WORK REQUEST: From the records below, set down exactly the lines starting with the line that contains "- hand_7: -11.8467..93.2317" and going on through the line that contains "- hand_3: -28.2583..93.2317". Nothing else is wanted.

Stored entries:
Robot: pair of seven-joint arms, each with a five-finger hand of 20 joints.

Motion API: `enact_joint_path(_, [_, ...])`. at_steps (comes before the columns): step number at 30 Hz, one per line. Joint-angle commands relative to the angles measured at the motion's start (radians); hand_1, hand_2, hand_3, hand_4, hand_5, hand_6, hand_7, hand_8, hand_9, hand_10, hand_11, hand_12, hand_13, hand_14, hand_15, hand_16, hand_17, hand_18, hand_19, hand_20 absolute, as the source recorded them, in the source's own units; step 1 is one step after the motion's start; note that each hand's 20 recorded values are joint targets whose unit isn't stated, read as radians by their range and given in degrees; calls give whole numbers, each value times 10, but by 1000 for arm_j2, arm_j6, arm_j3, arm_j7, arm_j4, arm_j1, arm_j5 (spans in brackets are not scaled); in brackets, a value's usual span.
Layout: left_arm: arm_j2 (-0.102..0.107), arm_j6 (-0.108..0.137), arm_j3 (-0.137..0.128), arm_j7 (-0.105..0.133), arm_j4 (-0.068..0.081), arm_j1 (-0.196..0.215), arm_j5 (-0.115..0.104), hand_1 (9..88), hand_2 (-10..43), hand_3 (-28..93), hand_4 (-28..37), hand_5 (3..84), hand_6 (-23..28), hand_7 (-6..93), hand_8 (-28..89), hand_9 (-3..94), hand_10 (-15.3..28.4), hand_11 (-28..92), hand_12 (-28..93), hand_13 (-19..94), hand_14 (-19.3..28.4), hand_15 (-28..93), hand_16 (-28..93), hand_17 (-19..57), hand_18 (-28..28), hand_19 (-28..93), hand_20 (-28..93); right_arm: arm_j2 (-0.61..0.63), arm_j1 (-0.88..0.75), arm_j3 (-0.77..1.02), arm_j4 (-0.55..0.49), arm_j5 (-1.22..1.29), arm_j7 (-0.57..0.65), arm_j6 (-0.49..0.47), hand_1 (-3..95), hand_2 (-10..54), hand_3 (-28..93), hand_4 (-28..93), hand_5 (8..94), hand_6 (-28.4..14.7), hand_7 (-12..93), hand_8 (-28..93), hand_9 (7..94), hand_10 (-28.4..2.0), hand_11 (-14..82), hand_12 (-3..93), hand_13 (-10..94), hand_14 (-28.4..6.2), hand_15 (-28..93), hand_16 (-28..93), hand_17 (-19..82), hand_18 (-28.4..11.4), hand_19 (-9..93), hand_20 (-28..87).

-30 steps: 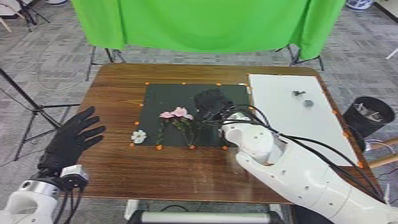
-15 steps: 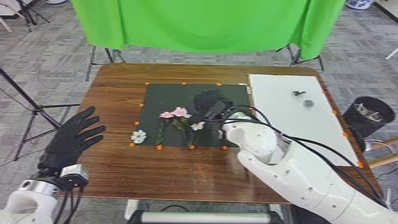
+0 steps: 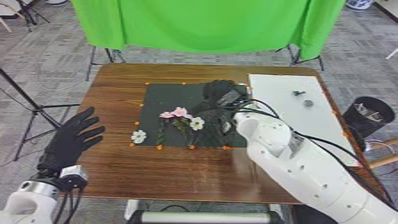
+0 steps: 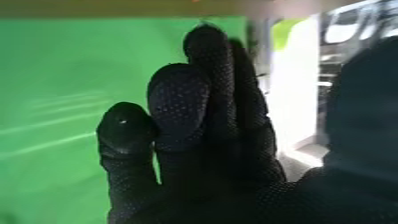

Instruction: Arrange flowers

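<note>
Farther and rightward my right hand [image 3: 222, 91] has shifted over the dark mat [image 3: 163, 94], and the white flower [image 3: 197, 123] just right of the pink flowers [image 3: 179, 112] has come into full sight. Its fingers are nearly straight, released, with the thumb apart from them. My left hand [image 3: 67, 140], near the table's left side, has its fingers loosely spread. Another white flower [image 3: 139, 136] lies at the mat's near left corner. What stands in the way is my right arm [image 3: 289, 145], crossing the near part of the white sheet [image 3: 286, 112], where two small dark bits [image 3: 308, 103] lie farther off; beyond the table [image 3: 115, 100] hangs a green cloth [image 3: 204, 30], and a black bin [image 3: 366, 117] stands right
</note>
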Motion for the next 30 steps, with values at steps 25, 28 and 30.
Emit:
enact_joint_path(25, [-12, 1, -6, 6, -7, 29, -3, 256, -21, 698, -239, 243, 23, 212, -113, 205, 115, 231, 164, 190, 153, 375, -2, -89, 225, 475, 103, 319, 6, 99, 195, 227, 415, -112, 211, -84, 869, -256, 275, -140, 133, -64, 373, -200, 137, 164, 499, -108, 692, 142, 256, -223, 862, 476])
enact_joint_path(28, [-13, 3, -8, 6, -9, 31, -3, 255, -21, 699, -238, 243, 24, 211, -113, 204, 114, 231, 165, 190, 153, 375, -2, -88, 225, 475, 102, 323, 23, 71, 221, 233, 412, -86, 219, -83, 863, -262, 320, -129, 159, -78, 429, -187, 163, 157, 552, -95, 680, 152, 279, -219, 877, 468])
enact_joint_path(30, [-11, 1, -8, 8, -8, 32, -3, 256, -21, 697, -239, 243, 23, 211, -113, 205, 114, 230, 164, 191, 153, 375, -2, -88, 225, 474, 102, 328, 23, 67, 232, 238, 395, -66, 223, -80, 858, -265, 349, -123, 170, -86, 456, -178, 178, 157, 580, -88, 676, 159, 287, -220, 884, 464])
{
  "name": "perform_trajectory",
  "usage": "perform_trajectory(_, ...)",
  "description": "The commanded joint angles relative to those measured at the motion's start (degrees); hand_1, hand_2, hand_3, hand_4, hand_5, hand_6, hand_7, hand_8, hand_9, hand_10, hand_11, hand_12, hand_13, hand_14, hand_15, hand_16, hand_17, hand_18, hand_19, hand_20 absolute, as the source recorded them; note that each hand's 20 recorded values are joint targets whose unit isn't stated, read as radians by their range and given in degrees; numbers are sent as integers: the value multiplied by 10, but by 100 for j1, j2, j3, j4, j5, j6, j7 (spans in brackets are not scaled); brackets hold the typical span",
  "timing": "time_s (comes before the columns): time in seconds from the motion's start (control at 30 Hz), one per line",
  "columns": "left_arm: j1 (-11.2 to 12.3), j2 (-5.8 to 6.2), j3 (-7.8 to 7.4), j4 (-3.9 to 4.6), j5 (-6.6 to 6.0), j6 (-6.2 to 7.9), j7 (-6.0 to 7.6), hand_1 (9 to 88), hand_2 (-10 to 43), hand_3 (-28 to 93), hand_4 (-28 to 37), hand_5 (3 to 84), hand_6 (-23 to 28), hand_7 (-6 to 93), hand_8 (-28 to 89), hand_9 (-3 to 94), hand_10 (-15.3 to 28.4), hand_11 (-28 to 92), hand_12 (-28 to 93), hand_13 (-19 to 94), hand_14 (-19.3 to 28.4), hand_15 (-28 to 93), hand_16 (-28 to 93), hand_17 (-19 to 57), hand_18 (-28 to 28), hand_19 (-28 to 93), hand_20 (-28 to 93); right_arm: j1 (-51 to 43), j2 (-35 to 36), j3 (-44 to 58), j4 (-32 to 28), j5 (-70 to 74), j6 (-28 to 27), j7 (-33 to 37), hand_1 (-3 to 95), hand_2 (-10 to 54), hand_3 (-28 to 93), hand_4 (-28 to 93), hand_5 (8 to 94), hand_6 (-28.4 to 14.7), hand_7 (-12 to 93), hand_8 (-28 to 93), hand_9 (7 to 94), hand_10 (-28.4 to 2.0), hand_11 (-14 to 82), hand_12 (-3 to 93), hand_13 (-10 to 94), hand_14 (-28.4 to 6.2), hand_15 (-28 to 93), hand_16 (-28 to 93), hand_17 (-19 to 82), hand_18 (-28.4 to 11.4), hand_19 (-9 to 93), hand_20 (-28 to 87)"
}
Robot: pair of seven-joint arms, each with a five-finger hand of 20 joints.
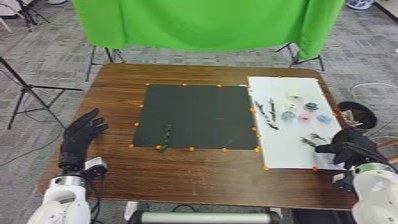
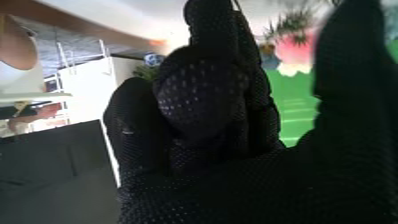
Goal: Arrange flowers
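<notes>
In the head view, my left hand [image 1: 83, 132] rests open over the table's left side, away from the flowers. My right hand [image 1: 352, 147] is at the white sheet's right edge, beside green sprigs [image 1: 308, 142]. The right wrist view shows my right hand [image 2: 200, 150] with some fingers bent and a gap to the thumb; nothing is visibly held. Past that gap is a blurred pink flower [image 2: 293, 49]. A green stem [image 1: 166, 136] lies on the black mat [image 1: 197, 112]. Dark twigs [image 1: 273, 109], a pink bloom [image 1: 305, 117] and several pale and blue blooms lie on the white sheet [image 1: 289, 157].
Orange markers line the mat and sheet. A dark bin [image 1: 362, 111] with stems in it stands off the table's right edge. Behind the brown table [image 1: 200, 172] hangs a green cloth [image 1: 209, 25], with black stands on the floor.
</notes>
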Motion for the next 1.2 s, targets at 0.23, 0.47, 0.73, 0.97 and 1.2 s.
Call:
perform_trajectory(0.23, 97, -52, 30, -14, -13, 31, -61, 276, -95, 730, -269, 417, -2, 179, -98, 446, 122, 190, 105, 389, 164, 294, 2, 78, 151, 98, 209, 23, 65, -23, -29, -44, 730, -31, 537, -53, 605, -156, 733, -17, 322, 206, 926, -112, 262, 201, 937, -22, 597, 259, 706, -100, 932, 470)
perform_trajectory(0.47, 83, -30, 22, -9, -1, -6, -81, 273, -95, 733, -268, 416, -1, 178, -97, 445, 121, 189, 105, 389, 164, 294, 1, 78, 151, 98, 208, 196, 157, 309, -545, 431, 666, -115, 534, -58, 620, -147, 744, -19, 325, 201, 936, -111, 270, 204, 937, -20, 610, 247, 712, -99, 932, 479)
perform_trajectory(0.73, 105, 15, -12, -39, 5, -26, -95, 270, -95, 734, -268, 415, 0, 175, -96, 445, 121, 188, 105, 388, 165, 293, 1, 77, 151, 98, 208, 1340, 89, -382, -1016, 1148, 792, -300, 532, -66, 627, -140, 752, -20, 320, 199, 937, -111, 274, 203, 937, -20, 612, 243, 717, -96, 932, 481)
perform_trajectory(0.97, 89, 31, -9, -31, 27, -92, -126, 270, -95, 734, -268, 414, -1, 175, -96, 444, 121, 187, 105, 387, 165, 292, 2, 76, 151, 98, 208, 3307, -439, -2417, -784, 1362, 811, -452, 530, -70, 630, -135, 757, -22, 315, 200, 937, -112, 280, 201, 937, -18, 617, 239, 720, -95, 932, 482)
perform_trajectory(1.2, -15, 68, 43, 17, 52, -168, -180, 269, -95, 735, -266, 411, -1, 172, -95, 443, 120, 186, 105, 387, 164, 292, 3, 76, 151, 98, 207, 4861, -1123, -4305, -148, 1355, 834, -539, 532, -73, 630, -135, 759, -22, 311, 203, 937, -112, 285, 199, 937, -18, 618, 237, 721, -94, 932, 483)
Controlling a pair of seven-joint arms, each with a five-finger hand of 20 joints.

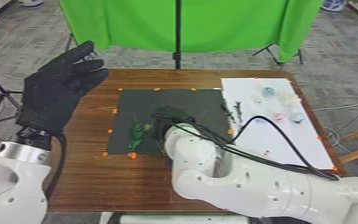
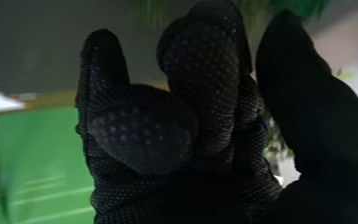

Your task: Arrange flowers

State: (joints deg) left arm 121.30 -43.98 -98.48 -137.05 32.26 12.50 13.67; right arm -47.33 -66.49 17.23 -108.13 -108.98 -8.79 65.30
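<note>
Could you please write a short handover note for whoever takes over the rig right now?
Left hand: raised left of the table, open, empty.
Right hand: over the dark mat; I cannot tell whether it holds anything.
Things: green stems on the mat's left part; pink pieces and a pale blue one, perhaps flower heads, on the white sheet.
Done: greenery is on the mat.
Left: probably adding the coloured pieces to it.
</note>
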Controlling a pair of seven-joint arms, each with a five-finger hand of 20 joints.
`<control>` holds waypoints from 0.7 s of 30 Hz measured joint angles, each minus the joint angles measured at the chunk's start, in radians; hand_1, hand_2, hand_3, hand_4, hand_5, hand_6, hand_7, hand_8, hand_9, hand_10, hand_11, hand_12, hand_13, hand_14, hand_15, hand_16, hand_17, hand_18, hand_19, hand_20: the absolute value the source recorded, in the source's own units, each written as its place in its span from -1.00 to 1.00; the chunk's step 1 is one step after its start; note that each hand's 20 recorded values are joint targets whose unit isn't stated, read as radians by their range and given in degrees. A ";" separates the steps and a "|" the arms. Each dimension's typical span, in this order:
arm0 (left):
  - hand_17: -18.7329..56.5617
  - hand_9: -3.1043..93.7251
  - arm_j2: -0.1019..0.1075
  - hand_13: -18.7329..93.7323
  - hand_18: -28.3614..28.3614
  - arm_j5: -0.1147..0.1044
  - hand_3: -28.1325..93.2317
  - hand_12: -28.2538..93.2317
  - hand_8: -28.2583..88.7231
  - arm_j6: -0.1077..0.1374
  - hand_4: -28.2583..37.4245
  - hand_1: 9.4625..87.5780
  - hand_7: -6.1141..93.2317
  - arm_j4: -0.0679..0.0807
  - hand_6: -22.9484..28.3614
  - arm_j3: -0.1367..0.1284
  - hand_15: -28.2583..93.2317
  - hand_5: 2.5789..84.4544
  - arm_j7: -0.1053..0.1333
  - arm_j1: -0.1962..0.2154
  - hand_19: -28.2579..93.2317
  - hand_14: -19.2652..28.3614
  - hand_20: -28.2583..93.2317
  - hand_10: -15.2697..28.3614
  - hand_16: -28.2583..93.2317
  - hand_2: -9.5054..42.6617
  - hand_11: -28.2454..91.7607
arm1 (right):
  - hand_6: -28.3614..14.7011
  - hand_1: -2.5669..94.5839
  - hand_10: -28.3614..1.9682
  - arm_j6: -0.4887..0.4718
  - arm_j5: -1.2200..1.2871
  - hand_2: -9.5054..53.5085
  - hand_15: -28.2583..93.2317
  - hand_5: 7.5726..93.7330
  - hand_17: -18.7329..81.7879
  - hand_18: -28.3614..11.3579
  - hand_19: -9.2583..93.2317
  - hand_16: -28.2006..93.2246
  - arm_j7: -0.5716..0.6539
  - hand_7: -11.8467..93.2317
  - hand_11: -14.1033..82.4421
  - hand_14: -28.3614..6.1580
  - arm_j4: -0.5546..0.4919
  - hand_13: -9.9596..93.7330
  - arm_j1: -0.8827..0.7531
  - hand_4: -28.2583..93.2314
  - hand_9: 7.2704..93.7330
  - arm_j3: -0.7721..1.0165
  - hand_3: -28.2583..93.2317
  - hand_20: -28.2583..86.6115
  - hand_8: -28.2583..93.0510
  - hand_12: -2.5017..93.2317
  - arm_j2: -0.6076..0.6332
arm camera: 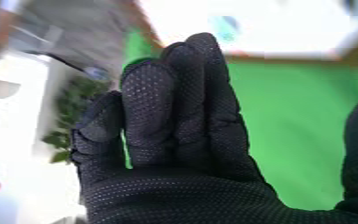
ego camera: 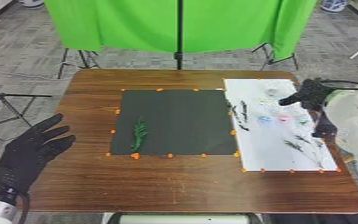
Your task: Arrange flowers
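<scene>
In the head view my left hand (ego camera: 29,150) is open over the table's left edge, beside the black mat. My right hand (ego camera: 310,95) is at the upper right, by the far right part of the white sheet. In the right wrist view my right hand (arm camera: 189,115) has straight fingers, with nothing held in it. A green sprig (ego camera: 140,134) lies upright on the left part of the black mat (ego camera: 180,115). Dark green stems (ego camera: 243,112), small pale, blue and pink flowers (ego camera: 283,118) and thin leafy sprigs (ego camera: 295,145) lie on the white sheet (ego camera: 269,160).
The brown table (ego camera: 158,185) carries orange markers along the mat and sheet edges. Behind its far edge hangs a green cloth (ego camera: 131,25) on a black stand. Tripods stand on the grey floor at the left and behind.
</scene>
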 measured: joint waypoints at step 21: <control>-0.69 -0.31 -0.010 -0.18 0.83 0.002 0.63 -0.31 -0.72 0.016 -0.94 -0.58 -0.37 -0.012 -0.04 -0.001 0.24 -0.24 0.010 0.015 0.36 0.48 -0.36 0.30 -0.57 -0.68 -0.02 | 0.11 -0.64 -0.04 0.051 -0.090 -1.00 0.73 0.26 0.07 -0.61 1.00 -0.09 -0.143 0.20 0.52 -0.06 0.010 0.45 -0.420 -1.00 0.39 0.273 0.60 0.22 -0.87 -0.23 0.053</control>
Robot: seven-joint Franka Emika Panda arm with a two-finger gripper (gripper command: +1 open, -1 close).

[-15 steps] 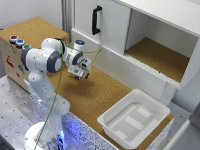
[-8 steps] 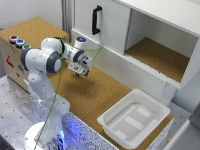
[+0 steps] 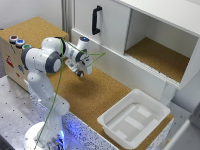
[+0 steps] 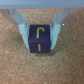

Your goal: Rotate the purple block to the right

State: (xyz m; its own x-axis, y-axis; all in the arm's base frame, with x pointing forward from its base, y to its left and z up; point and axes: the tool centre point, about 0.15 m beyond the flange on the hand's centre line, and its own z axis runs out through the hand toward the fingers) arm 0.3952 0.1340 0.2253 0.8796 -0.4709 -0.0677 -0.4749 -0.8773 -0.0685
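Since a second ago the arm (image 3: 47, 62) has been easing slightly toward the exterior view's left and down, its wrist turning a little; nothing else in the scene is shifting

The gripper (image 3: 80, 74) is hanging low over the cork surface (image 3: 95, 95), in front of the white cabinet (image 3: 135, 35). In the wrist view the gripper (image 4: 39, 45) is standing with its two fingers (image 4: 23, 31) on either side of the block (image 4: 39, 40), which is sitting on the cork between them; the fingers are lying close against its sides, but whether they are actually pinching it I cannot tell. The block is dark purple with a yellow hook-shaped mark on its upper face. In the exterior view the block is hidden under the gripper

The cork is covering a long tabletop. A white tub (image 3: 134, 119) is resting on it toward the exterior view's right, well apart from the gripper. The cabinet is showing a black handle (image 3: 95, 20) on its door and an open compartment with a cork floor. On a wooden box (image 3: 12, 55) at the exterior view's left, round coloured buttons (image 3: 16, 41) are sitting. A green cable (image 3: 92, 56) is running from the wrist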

ANSWER AREA:
  - hand_7: -11.8467..93.2317
  - hand_11: -14.1033..82.4421
  - hand_14: -28.3614..6.1580
  - arm_j4: -0.5546..0.4919
  - hand_13: -9.9596..93.7330
  - arm_j1: -0.8827..0.7531
  - hand_4: -28.2583..93.2314
  - hand_9: 7.2704..93.7330
  - arm_j3: -0.7721..1.0165
  - hand_3: -28.2583..93.2317

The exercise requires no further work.